When a client claims they are cured, we often express doubt. This is a strategic move to encourage the client to prove us wrong. You might say that you are worried they are moving too fast and that a little bit of depression might be safer for them right now. This provocation often leads the client to work even harder to stay active. I once told a man who had returned to his hobbies that he should probably take a week off and just sit in the dark to make sure he did not get too tired. He became angry and insisted that he was fine. He spent the next week being more active than ever just to show me that my concern was misplaced. We use the client’s resistance to fuel their progress. You should never be the one cheering for the client; let the client be the one cheering for themselves.

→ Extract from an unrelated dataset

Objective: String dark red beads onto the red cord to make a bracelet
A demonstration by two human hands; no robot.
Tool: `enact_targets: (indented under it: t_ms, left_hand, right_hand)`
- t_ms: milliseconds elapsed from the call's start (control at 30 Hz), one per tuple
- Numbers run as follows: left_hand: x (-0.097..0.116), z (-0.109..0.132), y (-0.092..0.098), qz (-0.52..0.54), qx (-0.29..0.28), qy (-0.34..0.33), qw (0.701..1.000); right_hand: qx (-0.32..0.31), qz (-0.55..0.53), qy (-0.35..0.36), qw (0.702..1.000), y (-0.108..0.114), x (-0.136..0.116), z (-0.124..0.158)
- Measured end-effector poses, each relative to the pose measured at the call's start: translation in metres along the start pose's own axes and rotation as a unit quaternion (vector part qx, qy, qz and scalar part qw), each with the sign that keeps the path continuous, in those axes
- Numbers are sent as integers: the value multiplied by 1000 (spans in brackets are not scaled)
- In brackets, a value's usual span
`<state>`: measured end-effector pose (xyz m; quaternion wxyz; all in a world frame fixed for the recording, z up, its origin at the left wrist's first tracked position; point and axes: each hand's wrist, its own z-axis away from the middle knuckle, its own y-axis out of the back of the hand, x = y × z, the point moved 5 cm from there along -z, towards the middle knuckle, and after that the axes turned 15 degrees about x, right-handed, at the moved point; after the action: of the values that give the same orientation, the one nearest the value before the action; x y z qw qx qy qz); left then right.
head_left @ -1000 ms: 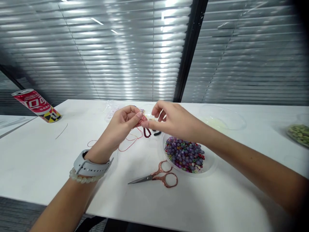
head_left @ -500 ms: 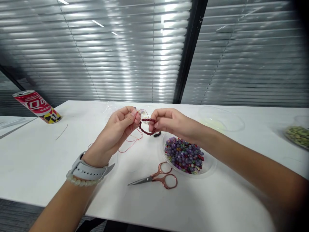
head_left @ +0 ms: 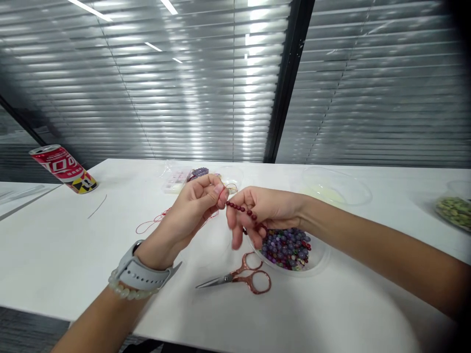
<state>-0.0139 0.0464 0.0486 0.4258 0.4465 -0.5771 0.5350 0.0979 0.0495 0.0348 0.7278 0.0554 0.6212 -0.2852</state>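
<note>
My left hand (head_left: 204, 198), with a pale watch strap and a beaded bracelet at its wrist, is closed in a pinch on red thread (head_left: 222, 191) at the end of a dark red bead string (head_left: 241, 209). The string stretches across to my right hand (head_left: 265, 208), whose fingers are bent around it, the lower ones loose and slightly blurred. Part of the string is hidden by those fingers. More red thread (head_left: 147, 224) trails on the table behind my left wrist. Below my right hand is a clear bowl (head_left: 320, 257) of mostly purple beads (head_left: 289, 247).
Scissors with copper-coloured handles (head_left: 253, 280) lie on the white table (head_left: 165, 314) before the bowl. Behind my hands are a clear box (head_left: 176, 179) and purple beads (head_left: 200, 172). A red can (head_left: 66, 169) stands left; a dish of green pieces (head_left: 454, 211) sits far right.
The bead loop has been drawn out into a slanting string. My right hand has moved down and right, turning palm down, its lower fingers spread; my left hand has shifted slightly right and down.
</note>
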Motion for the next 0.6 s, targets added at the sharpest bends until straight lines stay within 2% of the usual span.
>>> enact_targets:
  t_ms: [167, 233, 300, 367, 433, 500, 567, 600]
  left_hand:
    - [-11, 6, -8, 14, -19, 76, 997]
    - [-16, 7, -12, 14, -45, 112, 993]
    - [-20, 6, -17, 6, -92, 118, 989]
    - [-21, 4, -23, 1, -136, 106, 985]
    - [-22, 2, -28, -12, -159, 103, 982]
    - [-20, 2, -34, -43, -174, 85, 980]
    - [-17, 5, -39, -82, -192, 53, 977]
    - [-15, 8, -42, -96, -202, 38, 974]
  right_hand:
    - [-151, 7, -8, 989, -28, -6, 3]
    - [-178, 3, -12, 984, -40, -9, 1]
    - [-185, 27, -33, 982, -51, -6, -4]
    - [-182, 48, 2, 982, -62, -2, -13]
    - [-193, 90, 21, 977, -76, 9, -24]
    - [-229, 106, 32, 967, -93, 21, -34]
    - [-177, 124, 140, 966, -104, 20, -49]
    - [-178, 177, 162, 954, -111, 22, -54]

You must pay close attention to who holds the power in the household. Depression is often a way for a person who feels powerless to control the people around them. By being sick, the client can stop the family from going on vacation or force a spouse to handle all the chores. We break this control by making the depression an inconvenience for the client but a source of power for someone else. I once instructed a wife to take a twenty dollar bill from her husband’s wallet every time he refused to get out of bed by eight in the morning. She was to spend that money on something she enjoyed while he stayed home. This changed the hierarchy. The husband’s symptom no longer controlled his wife. Instead, it provided her with a reward. You must look for ways to make the symptom work against the client’s status in the home.
We move the client through a sequence of increasingly complex social interactions. You start with tasks that involve no people, then move to tasks that involve strangers, and finally move to tasks that involve peers. I once had a client who was afraid to speak to anyone. I first had him go to a library and just sit near other people without talking. Then I had him go to a coffee shop and ask the barista for a glass of water. Finally, I had him join a local gardening club. You must ensure each step is successful before moving to the next. If the client fails at the gardening club, you send them back to the coffee shop. We do not skip steps in the development of momentum. A single failure at a high level of social complexity can undo weeks of work.

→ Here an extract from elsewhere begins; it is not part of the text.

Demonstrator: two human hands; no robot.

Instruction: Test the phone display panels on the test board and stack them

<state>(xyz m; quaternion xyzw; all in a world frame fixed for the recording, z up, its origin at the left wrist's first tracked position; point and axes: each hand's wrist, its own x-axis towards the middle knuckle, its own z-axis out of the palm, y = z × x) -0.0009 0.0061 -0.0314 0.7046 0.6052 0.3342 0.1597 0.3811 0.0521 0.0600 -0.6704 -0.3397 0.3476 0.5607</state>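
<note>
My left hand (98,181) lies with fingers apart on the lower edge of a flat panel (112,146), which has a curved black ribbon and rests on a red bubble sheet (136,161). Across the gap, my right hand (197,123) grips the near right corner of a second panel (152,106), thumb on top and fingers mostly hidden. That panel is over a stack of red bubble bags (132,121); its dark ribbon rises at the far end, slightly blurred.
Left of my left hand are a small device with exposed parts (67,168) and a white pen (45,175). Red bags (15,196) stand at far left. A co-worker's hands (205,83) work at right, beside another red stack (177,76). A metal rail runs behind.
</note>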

Your tone must remain consistent from the first session to the last. We do not become more warm or friendly just because the client is doing better. You are a consultant who provides technical instructions for a mechanical problem. If you become too personal, the client may start to perform for your sake rather than their own. I always maintain a certain distance. This distance ensures that the authority of the directive remains intact. When the client finally walks out of the door for the last time, you want them to feel that they have mastered their own life. You should end the treatment when the client no longer needs your directives to maintain their movement. We do not make a major event out of the final session. You simply note that the tasks are no longer necessary because the client has found their own activities. I always make sure the client believes they are the ones who solved the problem. If they thank me, I tell them that I only gave a few minor suggestions and they were the ones who did the hard work. The client who has successfully completed a series of grueling ordeals is unlikely to view their previous inactivity as a viable option for managing future stress.